Goal of the exercise: Set out exactly, line by line, the stretch of data below that begins at the line containing "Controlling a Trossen" and ends at the line containing "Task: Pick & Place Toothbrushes", with both ends kept.
[Start of Attachment]
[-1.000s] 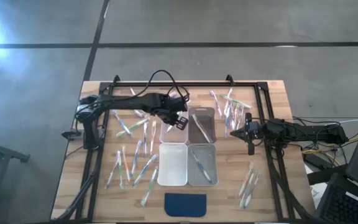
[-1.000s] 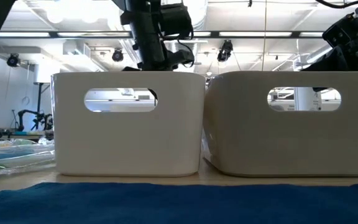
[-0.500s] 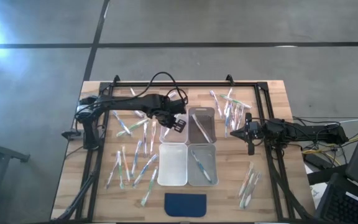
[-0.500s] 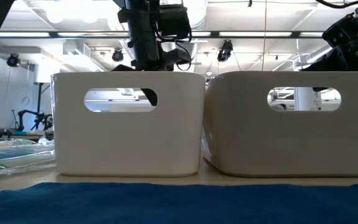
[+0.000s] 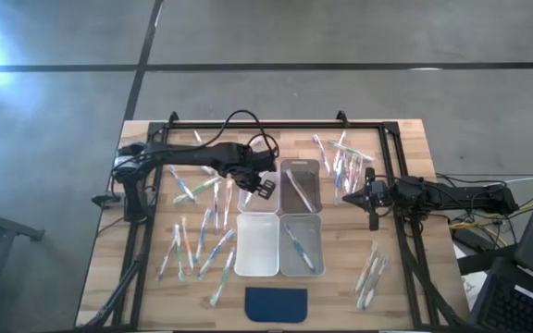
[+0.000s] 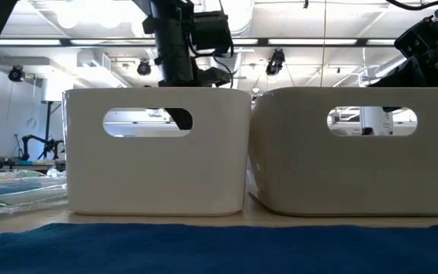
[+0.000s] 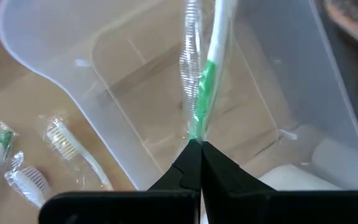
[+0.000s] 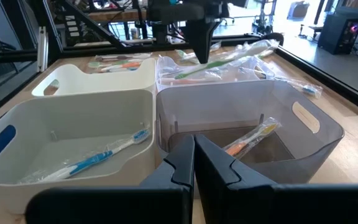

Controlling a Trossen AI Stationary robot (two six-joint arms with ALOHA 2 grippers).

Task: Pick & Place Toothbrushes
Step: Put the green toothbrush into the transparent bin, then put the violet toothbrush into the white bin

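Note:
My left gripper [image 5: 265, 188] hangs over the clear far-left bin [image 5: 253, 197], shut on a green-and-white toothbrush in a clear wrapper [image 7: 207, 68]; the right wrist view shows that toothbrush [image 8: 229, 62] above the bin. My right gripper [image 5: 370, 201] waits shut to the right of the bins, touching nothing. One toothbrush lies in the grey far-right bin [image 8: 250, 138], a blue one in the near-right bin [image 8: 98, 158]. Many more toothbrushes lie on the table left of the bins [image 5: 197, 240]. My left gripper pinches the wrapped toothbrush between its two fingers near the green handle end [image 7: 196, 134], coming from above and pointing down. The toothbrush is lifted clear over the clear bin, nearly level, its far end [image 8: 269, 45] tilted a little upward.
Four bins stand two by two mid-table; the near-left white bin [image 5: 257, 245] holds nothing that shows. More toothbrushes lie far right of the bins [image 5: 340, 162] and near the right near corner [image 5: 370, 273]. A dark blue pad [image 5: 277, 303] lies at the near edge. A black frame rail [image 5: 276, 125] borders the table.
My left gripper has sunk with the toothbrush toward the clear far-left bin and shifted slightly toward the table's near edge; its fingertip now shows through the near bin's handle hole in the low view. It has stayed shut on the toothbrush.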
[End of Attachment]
Response:
Controlling a Trossen AI Stationary robot (two six-joint arms with ALOHA 2 grippers).

Task: Pick & Place Toothbrushes

There's nothing else to the answer.